The episodic nature of Mr. Midshipman Hornblower makes it easy to jump in to when you find small chunks of reading time. It’s also very accessible and isn’t too technical for us landsmen!
7. The Bounty Trilogy
by Charles Nordhoff and James Norman Hall, 1932-34
These books are based on the surprising and fascinating true story of the HMS Bounty mutiny of 1789. An angry crew seizes control of Captain Bligh’s ship and sets him and 18 other seamen adrift in an open boat in the South Pacific. The first volume, Mutiny on the Bounty, describes the rising tensions and the events leading up to the mutiny. Men Against the Sea tells of the incredible voyage of Captain Bligh and his loyalists, while Pitcairn’s Island follows the mutineers.

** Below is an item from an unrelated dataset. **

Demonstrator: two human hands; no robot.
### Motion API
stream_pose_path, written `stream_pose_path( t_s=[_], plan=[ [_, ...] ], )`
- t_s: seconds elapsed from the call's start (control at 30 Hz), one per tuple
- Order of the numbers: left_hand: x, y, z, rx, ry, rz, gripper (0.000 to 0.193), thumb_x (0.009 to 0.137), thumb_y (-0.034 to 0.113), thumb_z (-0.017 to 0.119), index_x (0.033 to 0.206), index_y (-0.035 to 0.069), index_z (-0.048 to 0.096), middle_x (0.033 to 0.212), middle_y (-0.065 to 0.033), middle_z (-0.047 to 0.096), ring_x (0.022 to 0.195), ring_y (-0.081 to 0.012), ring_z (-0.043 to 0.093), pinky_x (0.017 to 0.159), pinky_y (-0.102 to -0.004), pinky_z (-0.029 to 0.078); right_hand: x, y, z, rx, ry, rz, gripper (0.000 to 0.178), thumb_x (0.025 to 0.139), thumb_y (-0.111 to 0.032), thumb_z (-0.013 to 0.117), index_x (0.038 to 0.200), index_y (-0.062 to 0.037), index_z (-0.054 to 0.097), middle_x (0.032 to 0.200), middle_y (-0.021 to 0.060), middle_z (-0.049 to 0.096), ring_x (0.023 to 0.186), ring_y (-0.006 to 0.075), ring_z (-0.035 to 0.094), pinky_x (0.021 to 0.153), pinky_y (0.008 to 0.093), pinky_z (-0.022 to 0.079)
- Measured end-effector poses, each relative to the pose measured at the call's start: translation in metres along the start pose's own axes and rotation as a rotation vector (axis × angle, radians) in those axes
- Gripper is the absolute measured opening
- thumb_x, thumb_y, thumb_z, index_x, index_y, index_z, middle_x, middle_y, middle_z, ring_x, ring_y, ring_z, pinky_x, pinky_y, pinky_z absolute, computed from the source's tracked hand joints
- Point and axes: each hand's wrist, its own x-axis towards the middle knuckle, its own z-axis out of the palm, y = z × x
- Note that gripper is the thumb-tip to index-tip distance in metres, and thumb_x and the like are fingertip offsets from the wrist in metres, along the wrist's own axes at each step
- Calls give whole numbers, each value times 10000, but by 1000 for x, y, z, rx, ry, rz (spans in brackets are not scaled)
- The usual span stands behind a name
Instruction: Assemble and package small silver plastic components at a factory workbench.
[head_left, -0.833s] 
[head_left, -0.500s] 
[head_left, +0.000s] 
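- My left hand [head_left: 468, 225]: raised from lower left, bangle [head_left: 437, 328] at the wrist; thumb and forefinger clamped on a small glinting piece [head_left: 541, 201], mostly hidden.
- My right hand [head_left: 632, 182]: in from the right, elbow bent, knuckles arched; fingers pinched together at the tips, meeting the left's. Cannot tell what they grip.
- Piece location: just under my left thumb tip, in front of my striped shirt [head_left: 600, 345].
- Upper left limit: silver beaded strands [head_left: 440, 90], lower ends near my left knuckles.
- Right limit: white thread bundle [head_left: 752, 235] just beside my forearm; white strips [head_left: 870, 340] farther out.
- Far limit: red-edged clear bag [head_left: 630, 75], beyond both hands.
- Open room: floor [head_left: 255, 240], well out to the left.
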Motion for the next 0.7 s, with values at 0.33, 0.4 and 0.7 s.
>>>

Sidenote: Did the Bounty mutiny help to serve as inspiration for the mutiny that figures in to Elizabeth Gaskell’s North and South? There were a number of famous mutinies at the turn of the nineteenth century, and Gaskell likely would’ve heard these controversial stories growing up.
8. The Sea Wolf
by Jack London, 1904
Landsman Humphrey van Weyden is taking a ferryboat in foggy San Francisco bay when his boat collides with another craft and sinks. He’s rescued by a schooner captained by the tyrannical Wolf Larsen, who forces van Weyden to join his crew. As the schooner sails for Japan, van Weyden is forced to grapple with his own physical shortcomings and the psychological strain of his relationship with Captain Larsen.
Jack London was fast becoming a celebrity author by the time The Sea Wolf was published, and the book was an instant best seller. Although harsh conditions at sea lend a psychological element to many maritime novels, this theme is especially notable in The Sea Wolf, and still makes for a fascinating drama over one hundred years later!
When you come to the end of these eight books, you might be surprised to learn how grueling and tenuous life at sea actually is. If these stories are anything to go on, it’s no picnic. Alain Gerbault spent 700 days at sea during his round-the-world voyage, often under intense physical and mental strain.
Yet there’s something about the sea that renews us even while it demands our exertion. Alain Gerbault knew that, and I get a glimpse of it every time I slip between the pages of a good nautical novel.